На этом похороны завершились — профессор не хотел, чтобы кто-либо видел, как его будут засыпать землей. Им пришлось уехать еще до того, как распорядитель дал команду опускать гроб в могилу. Габриэла только успела положить на гроб красную розу — свой последний дар человеку, который сделал для нее так много.

Профессора похоронили в его единственном темном костюме; остальную его одежду они еще раньше передали в ближайший церковный приход для бедных. В «Нью-Йорк тайме» появился небольшой некролог, из которого все с удивлением узнали, что профессор Томас был автором нескольких книг и научных исследований, обладателем высших ученых степеней и почетных наград, о которых он из скромности умалчивал.

Но главное потрясение ожидало их, когда в гостиной состоялось формальное чтение завещания. Огласить его взялся один из пансионеров, в прошлом адвокат. Он собрал в гостиной всех постояльцев и вскрыл в их присутствии запечатанный конверт.

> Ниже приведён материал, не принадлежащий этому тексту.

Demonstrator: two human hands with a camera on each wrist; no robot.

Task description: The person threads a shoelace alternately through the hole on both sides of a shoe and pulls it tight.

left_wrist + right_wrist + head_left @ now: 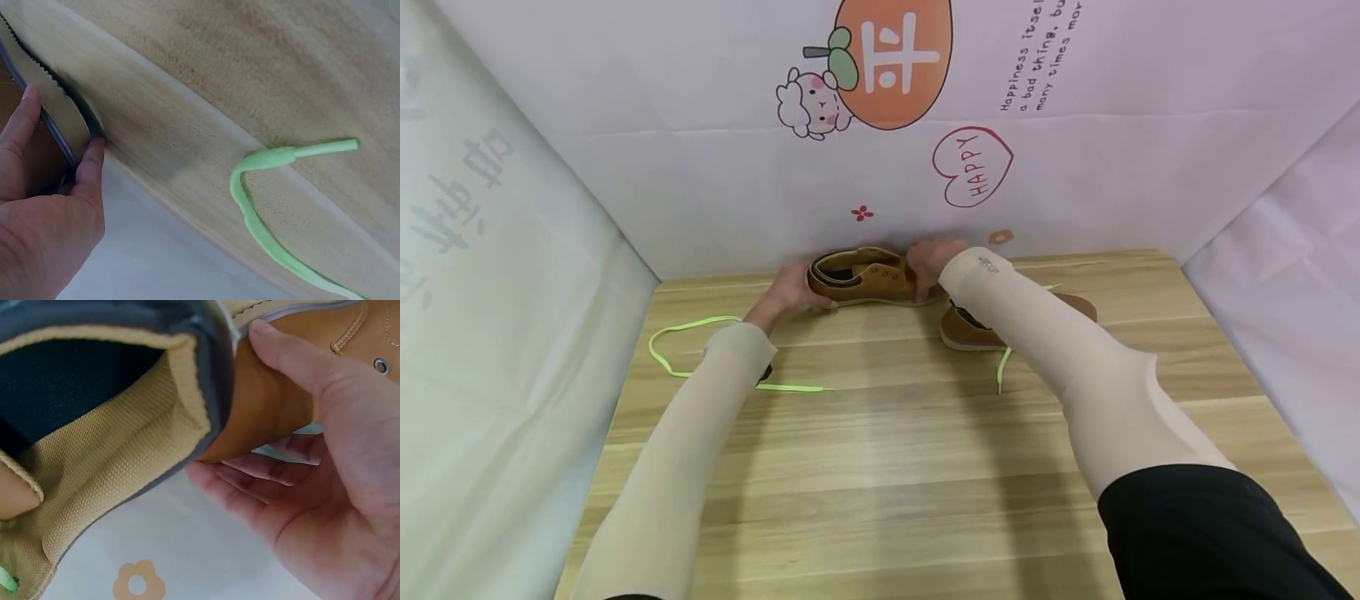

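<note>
A brown shoe stands at the table's far edge by the white cloth, its opening up and its toe to the right. Its eyelets show no lace. My left hand grips the heel, thumb on the near side; the left wrist view shows fingertips against the sole edge. At the toe end, my right hand holds the shoe with thumb and fingers on opposite sides. A second brown shoe, bearing a yellow-green lace, sits to the right, partly hidden under my right forearm. Its dark-lined opening fills the right wrist view's left side.
A loose yellow-green shoelace lies curved on the wooden table, partly beneath my left forearm. A printed white cloth rises behind the table, with more cloth at both sides. One lace end trails from the second shoe.
</note>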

Габриэла пришла в гостиную в полной уверенности, что чтение завещания представляет собой простую формальность. Всем было известно, что профессор жил На одну весьма скромную пенсию и, кроме книг, у него ничего не было. Но то, что прочел адвокат, поразило ее, да и всех остальных тоже. Оказывается, профессор жил в пансионе вовсе не по необходимости, а потому, что это было единственное место, где он не чувствовал себя одиноким. На самом же деле профессор Теодор Томас вполне мог позволить себе нечто более солидное, чем скромная квартирка на втором этаже, которую он занимал на протяжении почти двух десятилетий. Всю жизнь он копил деньги и вкладывал их в акции крупных корпораций, которые приносили немалый доход, да и на рынке они стоили уже намного больше номинала. Иными словами, скромный одинокий старик был обладателем неплохого состояния в деньгах и ценных бумагах.

Но еще более удивительным было то, как он распорядился этим богатством. Своим добрым друзьям Марте Розенштейн и Эмме Босличковой профессор оставил по пятьдесят тысяч долларов, присовокупив к ним слова любви и искренней благодарности за ту доброту и внимание, которыми они окружали его на протяжении всех двадцати лет знакомства. Миссис Розенштейн профессор также завещал свои золотые часы; это была его единственная дорогая вещь. Он знал, что его верной поклоннице будет приятно получить их на память. Свою богатую библиотеку и все деньги, которые находились на его текущем счету и в виде акций в депозитной ячейке банка, профессор завещал «своей юной коллеге и ученице мисс Габриэле Харрисон». В общей сложности Габриэла получала чуть больше шестисот тысяч долларов, и все присутствующие дружно ахнули, когда адвокат огласил этот пункт завещания.

Габриэла не верила своим ушам. Сначала она подумала, что ослышалась, потом — что все это просто шутка. Это невозможно — такова была ее последняя мысль. Почему профессор оставил ей столько денег? Но в своем завещании он объяснял и это. Профессор считал, что Габриэла способна распорядиться этими средствами разумно и с пользой. Шестисот тысяч ей должно быть достаточно, чтобы серьезно заниматься писательством. По мнению профессора, сумма, которую он ей оставил, давала свободу и служила определенной страховкой на случай непредвиденных обстоятельств. В конце завещания профессор также приписал, что всегда относился к Габриэле как к родной дочери и этот подарок он преподносит ей со всей любовью, ибо восхищается ею и как писателем, и как личностью.